A Picerno, riferisce il noto storico napoletano Vincenzo Cuoco, fecero prodigi per la libertà. Si batterono «fino a che ebbero munizioni, e quando non ebbero più munizioni, per avere del piombo risolvettero in parlamento di fondersi tutti gli organi delle chiese. I nostri Santi, si disse, non ne hanno bisogno. Si liquefecero tutti gli utensili domestici, finanche l’istrumenti più necessari della medicina; le femmine, travestite da uomini, si batterono in modo da ingannare il nemico più col loro valore che colle loro vesti»

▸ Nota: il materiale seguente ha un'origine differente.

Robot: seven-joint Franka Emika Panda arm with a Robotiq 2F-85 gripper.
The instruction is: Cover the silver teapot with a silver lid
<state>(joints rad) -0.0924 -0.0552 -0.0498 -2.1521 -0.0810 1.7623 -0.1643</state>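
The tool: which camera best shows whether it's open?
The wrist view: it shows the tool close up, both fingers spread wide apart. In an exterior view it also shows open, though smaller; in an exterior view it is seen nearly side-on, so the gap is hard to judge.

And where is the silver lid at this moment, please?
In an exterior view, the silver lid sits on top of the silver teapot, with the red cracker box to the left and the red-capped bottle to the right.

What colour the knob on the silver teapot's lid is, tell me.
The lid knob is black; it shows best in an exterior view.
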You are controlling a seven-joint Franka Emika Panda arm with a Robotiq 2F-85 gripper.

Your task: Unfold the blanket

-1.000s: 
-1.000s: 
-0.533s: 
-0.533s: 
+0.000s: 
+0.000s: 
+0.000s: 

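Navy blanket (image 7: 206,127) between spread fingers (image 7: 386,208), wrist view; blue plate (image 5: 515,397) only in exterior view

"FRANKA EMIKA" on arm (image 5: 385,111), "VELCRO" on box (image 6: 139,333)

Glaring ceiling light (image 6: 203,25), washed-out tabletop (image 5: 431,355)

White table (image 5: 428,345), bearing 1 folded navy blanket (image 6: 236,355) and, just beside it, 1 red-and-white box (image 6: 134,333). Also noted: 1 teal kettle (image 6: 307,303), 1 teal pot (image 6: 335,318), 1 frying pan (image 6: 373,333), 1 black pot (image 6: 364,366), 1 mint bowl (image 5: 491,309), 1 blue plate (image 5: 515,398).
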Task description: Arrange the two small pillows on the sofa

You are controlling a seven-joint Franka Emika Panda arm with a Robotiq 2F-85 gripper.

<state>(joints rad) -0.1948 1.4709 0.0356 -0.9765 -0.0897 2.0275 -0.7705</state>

(10-11-12 - fonti bibliografiche e sitografiche). Dello stesso tenore la testimonianza di Pietro Colletta, nella “Storia del Reame di Napoli” (13 -fonti bibliografiche e sitografiche), di Sergio De Pilato (10 -fonti bibliografiche e sitografiche). ne “il 1799 in Basilicata” e di Francois Lenormant nelle sue note di viaggio “A travers l’Apulie et la Lucanie” (14 -fonti bibliografiche e sitografiche). Molti assalti furono respinti, ma essendo privi di artiglieria, al contrario delle truppe di Sciarpa che erano munite di cannoni, i picernesi subirono molte perdite. Alla fine, i pochi rimasti, senza né armi né altre risorse per difendersi, cercarono scampo nella Chiesa Madre, dove furono ugualmente raggiunti e massacrati dai sanfedisti. «Quando i vincitori arrivarono, il sacerdote Nicolò Caivano fece aprire le porte e si presentò sulla soglia della chiesa con i paramenti sacri, elevando l’ostensorio al di
sopra della sua testa», come riportano sia Sergio De Pilato
(10 -fonti bibliografiche e sitografiche) che F. Lenormant (14 -fonti bibliografiche e sitografiche). «Pensava di poter ispirare in loro il rispetto e di fermare la rabbia omicida. Vana speranza ... cadde per primo, crivellato dai colpi del nemico». Un’altra testimonianza, quella del sacerdote Bernardino De Meo (10 -fonti bibliografiche e sitografiche), riferisce invece che Nicolò Caivano fu ucciso in chiesa a colpi di pietra mentre presentava l’immagine di Cristo crocifisso. Era il giorno 10 Maggio del 1799. I morti furono 70, tra i quali 19 donne. A quei morti Mario Romeo dedicò dei componimenti poetici carichi di amarezza (15 -fonti bibliografiche e sitografiche). Non vi fu solo il massacro ma anche incendi e saccheggi. Ben documentato è l’incendio di Palazzo Carelli (16 -fonti bibliografiche e sitografiche). «Per una di quelle ingiustizie di cui la storia è colma», commentò Lenormant qualche decennio più tardi, «l’eroico sacrificio e la caduta di Picerno passarono inosservati tra gli avvenimenti della fine della Repubblica Partenopea: Sono rimasti ignorati per 80 anni senza che nessuno storico ne facesse menzione...» (14 -fonti bibliografiche e sitografiche). A sua volta l’avvocato tursitano Luigi Ettore Cucari, presidente del consiglio provinciale di Basilicata e candidato alle elezioni del 1919 contro Francesco Nitti, nel suo “Viaggio elettorale in Basilicata”, manifesta tutto il suo sdegno in un’amara riflessione che ho voluto qui riportare in quanto condivido quel risentimento. Afferma Cucari: «Picerno ha una pagina gloriosa, cui è mancato uno storico o poeta. In quel gruppo di case nerastre si asserragliò una popolazione di eroi, e si consacrò a sicura morte per un’idea... Se quell’episodio fosse avvenuto in qualche angolo remoto di Guascogna o di Sciampagna, se ne sarebbe impadronita la prosa sonante di Giulio Michelet, ed avrebbe corso il mondo… invece tra i napoletani, turba di avvocati e filosofi a spasso, nessuno seppe raccontare tanta gloria, e Picerno, vecchio nome lucano, si perdette nell’oblio» (17 -fonti bibliografiche e sitografiche).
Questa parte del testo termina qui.